* **EXERCISE OBJECTIVE**
Go through the data from its first line and retype each line, stopping once the line containing "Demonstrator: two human" has been retyped.

Segment Open

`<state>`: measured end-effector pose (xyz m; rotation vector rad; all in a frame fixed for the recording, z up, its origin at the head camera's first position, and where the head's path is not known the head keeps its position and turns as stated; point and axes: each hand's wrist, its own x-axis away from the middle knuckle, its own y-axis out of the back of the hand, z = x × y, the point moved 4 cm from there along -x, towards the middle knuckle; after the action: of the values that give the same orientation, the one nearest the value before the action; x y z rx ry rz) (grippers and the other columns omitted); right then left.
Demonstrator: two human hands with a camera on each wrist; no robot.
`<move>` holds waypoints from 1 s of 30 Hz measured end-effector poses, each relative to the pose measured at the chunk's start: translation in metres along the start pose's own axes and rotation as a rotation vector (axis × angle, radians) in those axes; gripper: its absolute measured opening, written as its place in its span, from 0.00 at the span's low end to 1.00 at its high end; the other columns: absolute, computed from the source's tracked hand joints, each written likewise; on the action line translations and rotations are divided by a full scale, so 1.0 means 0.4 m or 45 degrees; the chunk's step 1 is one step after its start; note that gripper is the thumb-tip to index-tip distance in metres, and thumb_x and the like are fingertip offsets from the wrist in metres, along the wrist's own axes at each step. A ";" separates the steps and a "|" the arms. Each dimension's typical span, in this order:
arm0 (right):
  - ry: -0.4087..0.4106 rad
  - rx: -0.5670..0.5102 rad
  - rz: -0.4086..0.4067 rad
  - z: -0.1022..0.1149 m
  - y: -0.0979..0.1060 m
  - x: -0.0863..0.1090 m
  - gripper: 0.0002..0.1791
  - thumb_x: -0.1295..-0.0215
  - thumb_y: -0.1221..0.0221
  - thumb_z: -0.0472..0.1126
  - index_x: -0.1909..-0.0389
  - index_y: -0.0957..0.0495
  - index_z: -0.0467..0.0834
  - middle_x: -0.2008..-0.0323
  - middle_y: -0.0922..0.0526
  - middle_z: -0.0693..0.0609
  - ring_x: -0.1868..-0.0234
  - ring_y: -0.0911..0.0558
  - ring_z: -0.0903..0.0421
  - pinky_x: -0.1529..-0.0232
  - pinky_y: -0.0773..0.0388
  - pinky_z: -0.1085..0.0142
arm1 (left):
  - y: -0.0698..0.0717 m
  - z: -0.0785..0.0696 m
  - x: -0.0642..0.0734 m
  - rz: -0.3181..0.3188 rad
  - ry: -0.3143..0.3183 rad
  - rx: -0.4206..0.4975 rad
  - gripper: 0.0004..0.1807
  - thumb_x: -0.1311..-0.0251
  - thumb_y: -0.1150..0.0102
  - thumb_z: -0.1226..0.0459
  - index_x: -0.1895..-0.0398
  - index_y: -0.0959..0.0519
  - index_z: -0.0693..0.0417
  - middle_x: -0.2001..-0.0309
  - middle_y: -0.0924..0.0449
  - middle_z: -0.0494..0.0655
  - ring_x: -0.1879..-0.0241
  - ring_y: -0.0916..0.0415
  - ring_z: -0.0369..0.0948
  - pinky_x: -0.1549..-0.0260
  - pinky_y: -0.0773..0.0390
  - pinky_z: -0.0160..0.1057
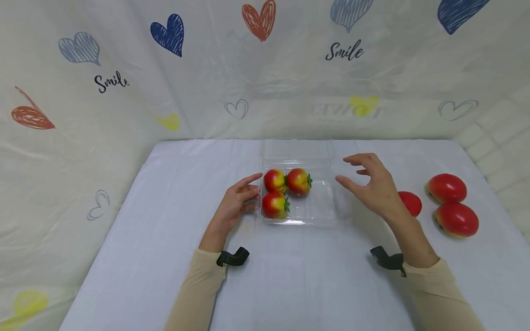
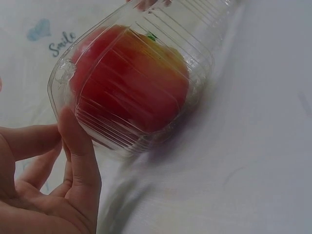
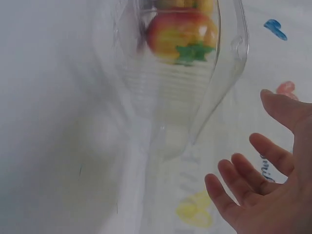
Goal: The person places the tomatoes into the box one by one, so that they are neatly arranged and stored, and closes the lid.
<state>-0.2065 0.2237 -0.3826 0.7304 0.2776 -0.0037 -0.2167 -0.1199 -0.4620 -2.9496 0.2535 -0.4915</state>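
Observation:
A clear plastic clamshell box (image 1: 316, 202) lies with its lid folded back, away from me. Inside its left half sit three red-and-yellow fruits (image 1: 299, 181) with green leafy tops. My left hand (image 1: 236, 202) is at the box's left side, its fingers touching the edge; in the left wrist view the fingertips (image 2: 73, 122) meet the plastic corner. To the right of the box, my right hand (image 1: 372, 186) hovers with thumb and fingers spread apart, holding nothing. The right wrist view shows that hand (image 3: 273, 180) apart from the box.
Two red fruits (image 1: 447, 187) lie side by side on the right of the white-covered table (image 1: 310, 285). Another red fruit (image 1: 411, 203) is partly hidden behind my right wrist. A patterned sheet (image 1: 281, 69) hangs behind the table.

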 end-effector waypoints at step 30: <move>-0.271 0.130 0.118 -0.130 0.112 0.065 0.37 0.33 0.32 0.54 0.28 0.31 0.43 0.31 0.31 0.35 0.31 0.31 0.33 0.37 0.29 0.29 | -0.004 -0.001 -0.001 0.014 -0.033 0.003 0.23 0.26 0.42 0.65 0.30 0.23 0.44 0.61 0.21 0.39 0.65 0.23 0.36 0.72 0.18 0.30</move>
<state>-0.1900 0.2938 -0.3966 0.8367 0.0405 -0.0078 -0.2168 -0.1185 -0.4616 -2.9488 0.2663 -0.4509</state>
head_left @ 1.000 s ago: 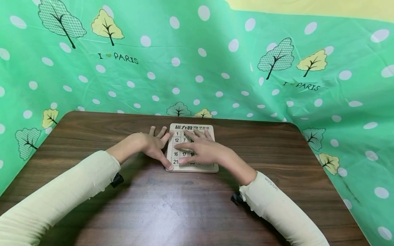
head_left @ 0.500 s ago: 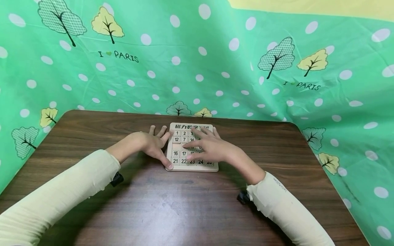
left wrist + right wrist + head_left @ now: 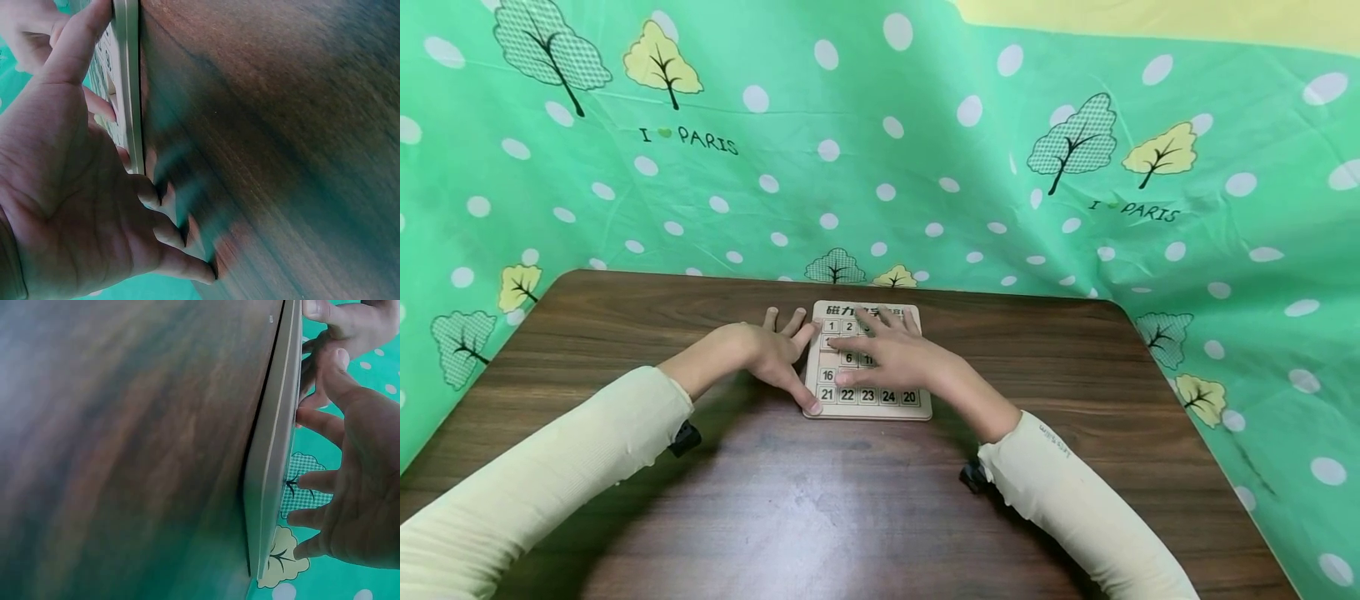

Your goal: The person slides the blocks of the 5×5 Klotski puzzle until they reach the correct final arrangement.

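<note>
A pale number sliding puzzle [image 3: 868, 412] lies flat near the table's far edge, with dark lettering along its top. My left hand [image 3: 769, 354] steadies its left side, thumb on the lower left corner and index finger at the upper left edge; the other fingertips rest on the table in the left wrist view. My right hand [image 3: 898, 358] spreads over the tiles, its index fingertip on the first tile of the second row. Just below that tile is a gap in the third row. The right palm hides much of the puzzle's right half.
The dark wood-grain table [image 3: 820, 508] stretches around the puzzle. Behind it hangs a green cloth [image 3: 880, 167] with white dots and printed trees, close to the puzzle's top edge.
My right hand first slid right along the third row, then came back left and up to the second row's first tile. The left hand stays in place.
</note>
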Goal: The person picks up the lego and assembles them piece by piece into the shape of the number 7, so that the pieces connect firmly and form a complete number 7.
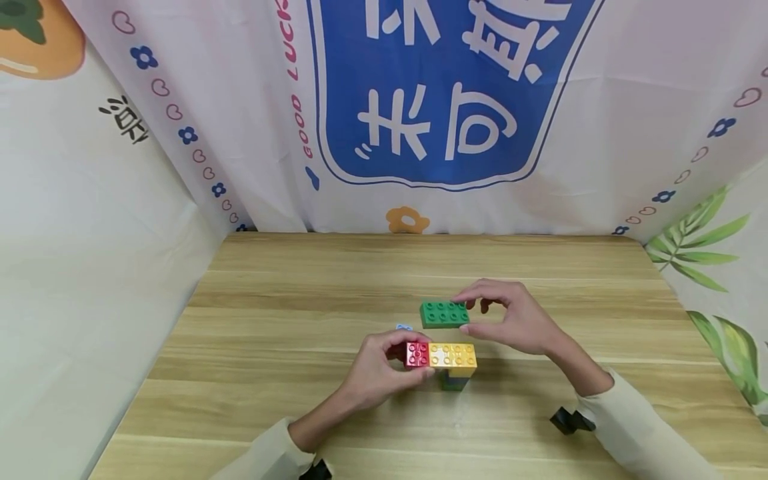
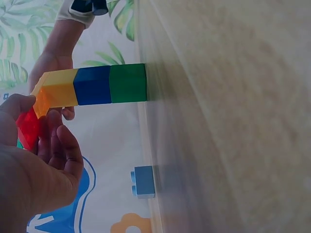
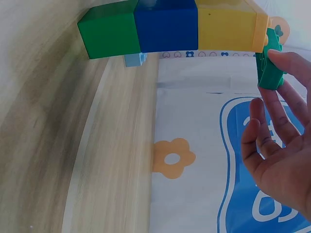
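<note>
A tower of toy building bricks stands upright on the table. Its bottom brick is green (image 2: pixel 129 82), then comes a blue brick (image 2: pixel 93 85) and a yellow brick (image 2: pixel 60 88). Across the top lies a thin orange-yellow brick (image 1: pixel 453 353) reaching out to the left. My left hand (image 1: pixel 373 375) grips the red brick (image 1: pixel 417 355) at that left end between thumb and fingers. Beyond the tower, my right hand (image 1: pixel 517 321) pinches the right end of a studded green brick (image 1: pixel 443 315), held up at about the tower's top height.
A small light blue brick (image 2: pixel 144 182) sits on the wooden table (image 1: pixel 300 287) behind the tower, partly hidden by my left hand in the head view. Printed cloth (image 1: pixel 264 120) hangs along the table's back edge and sides.
</note>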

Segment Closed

* **REPLY**
`<state>`: measured end-effector pose (xyz m; rotation vector rad; all in a frame fixed for the recording, z up, its origin at the head camera's first position, and where the head's path is not known the head keeps its position and turns as stated; point and axes: each hand's wrist, its own x-axis away from the middle knuckle, its own y-axis out of the back of the hand, z = x × y, the point moved 4 cm from there along -x, towards the middle knuckle; after the action: of the values that give the same orientation, the one nearest the value before the action; x y z rx ry rz) (grippers and the other columns omitted); right then left.
Demonstrator: two human hands with a camera on each wrist; no robot.

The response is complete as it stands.